Problem description: Every line from the first one in the data below through the line holding "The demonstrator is" is to be written out exactly, with the pictures omitted.

---

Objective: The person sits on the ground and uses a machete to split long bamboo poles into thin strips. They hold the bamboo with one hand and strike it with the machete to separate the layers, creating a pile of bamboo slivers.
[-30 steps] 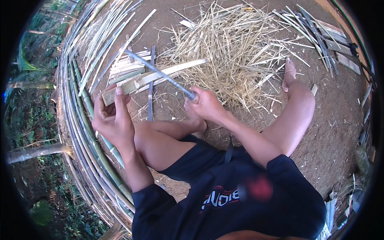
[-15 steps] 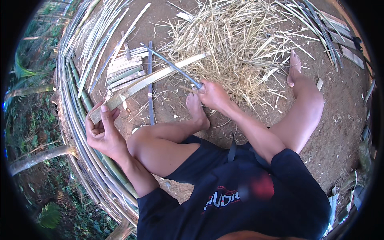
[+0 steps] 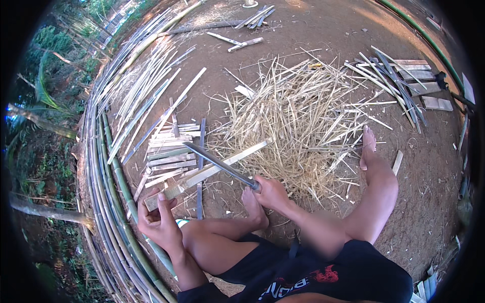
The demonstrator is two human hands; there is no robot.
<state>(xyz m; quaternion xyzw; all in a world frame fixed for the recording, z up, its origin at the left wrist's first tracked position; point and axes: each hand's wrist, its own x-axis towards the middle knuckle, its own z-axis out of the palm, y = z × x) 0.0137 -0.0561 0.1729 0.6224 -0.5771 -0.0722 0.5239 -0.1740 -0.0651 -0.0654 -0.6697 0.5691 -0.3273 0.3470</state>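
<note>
Holding one strip (image 3: 204, 175) aslant in front of the left knee (image 3: 194, 240), reaching out over the edge of the shavings (image 3: 303, 126); clamping its near end in the fingers of the left hand (image 3: 164, 224). Probably weighing little, and likely feeling stiff with a slight spring toward the thinner far end; probably giving a dry, fibrous grip rather than a slippery one, yet possibly splitting along the grain or leaving splinters at its edges. Offering the best hold flat across the broad near end, clear of the knife (image 3: 222, 165). Wrapping the fingers of the right hand (image 3: 273, 194) closely round that knife's grip; crossing the strip in this view, but leaving unclear any touch between the two. Counting outward from there one pile of slats (image 3: 172, 160), overlapping too much for an exact number; one dark bar (image 3: 203, 134) beside them; one heap of shavings, far too many for counting; two bare feet (image 3: 369, 144); about four boards (image 3: 437, 103) at the far right; two loose pieces (image 3: 245, 45) farther off; several poles (image 3: 120, 177) along the left, crowding past sure counting.
</note>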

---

Answer box:
Objective: The person sits on the ground and uses a machete to split long bamboo poles into thin strips. They hold the bamboo with one hand and strike it with the machete to separate the layers, creating a pile of bamboo slivers.
[-30 steps] 
[-15 steps] 
[+0 steps] 
The demonstrator is two human hands; there is no robot.

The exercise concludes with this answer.